- **Your goal**
Using the listing below, report each line holding the string "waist".

- **Material provided**
*** Block opens ***
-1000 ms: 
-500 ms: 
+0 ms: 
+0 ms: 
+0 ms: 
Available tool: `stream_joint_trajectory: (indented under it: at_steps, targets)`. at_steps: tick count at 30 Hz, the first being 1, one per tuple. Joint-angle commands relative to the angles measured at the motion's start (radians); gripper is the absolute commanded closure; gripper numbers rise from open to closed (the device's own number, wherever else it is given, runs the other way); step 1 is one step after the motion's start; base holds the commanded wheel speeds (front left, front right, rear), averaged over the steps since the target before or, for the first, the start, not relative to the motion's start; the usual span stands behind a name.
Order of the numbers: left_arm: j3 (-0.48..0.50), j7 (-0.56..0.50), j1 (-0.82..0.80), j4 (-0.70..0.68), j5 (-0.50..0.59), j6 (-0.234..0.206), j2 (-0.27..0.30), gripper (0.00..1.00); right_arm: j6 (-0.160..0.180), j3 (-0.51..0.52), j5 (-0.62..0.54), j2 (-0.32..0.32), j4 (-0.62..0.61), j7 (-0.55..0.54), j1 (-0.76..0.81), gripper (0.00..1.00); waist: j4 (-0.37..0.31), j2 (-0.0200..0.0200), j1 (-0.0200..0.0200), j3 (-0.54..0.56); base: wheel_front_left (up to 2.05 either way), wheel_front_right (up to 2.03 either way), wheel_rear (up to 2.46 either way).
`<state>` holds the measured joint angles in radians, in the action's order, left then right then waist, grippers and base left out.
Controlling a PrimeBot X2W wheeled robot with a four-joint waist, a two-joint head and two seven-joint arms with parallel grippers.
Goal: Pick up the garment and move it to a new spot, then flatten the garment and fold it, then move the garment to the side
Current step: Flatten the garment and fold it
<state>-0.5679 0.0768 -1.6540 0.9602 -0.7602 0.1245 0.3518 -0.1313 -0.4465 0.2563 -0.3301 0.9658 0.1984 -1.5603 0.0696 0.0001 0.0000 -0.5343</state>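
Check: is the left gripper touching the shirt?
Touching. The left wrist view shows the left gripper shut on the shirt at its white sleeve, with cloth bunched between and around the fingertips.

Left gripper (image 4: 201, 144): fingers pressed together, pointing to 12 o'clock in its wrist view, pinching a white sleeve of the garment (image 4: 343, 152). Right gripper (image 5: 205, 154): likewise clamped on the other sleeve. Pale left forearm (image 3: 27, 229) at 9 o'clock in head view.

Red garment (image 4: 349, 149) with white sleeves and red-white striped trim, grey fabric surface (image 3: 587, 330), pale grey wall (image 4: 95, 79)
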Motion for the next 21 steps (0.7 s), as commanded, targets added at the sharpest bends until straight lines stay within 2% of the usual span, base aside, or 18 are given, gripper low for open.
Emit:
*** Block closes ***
- **Answer space**
Order of the numbers: left_arm: j3 (-0.48..0.50), j7 (-0.56..0.50), j1 (-0.82..0.80), j4 (-0.70..0.68), j5 (-0.50..0.59), j6 (-0.234..0.206), j2 (-0.27..0.30), gripper (0.00..1.00); right_arm: j6 (-0.160..0.180), j3 (-0.51..0.52), j5 (-0.62..0.54), j2 (-0.32..0.32), j4 (-0.62..0.61), j7 (-0.55..0.54), j1 (-0.76..0.81), gripper (0.00..1.00); waist: j4 (-0.37..0.31), j2 (-0.0200..0.0200), j1 (-0.0200..0.0200), j3 (-0.54..0.56); base: wheel_front_left (up to 2.05 either way), wheel_front_right (up to 2.03 either way), wheel_rear (up to 2.46 either way).
`<state>` holds the measured joint angles in radians, in the action's order, left then right then waist, grippers and base left out.
Controlling a PrimeBot X2W wheeled robot with a four-joint waist, a two-joint head and two seven-joint arms with parallel grippers.

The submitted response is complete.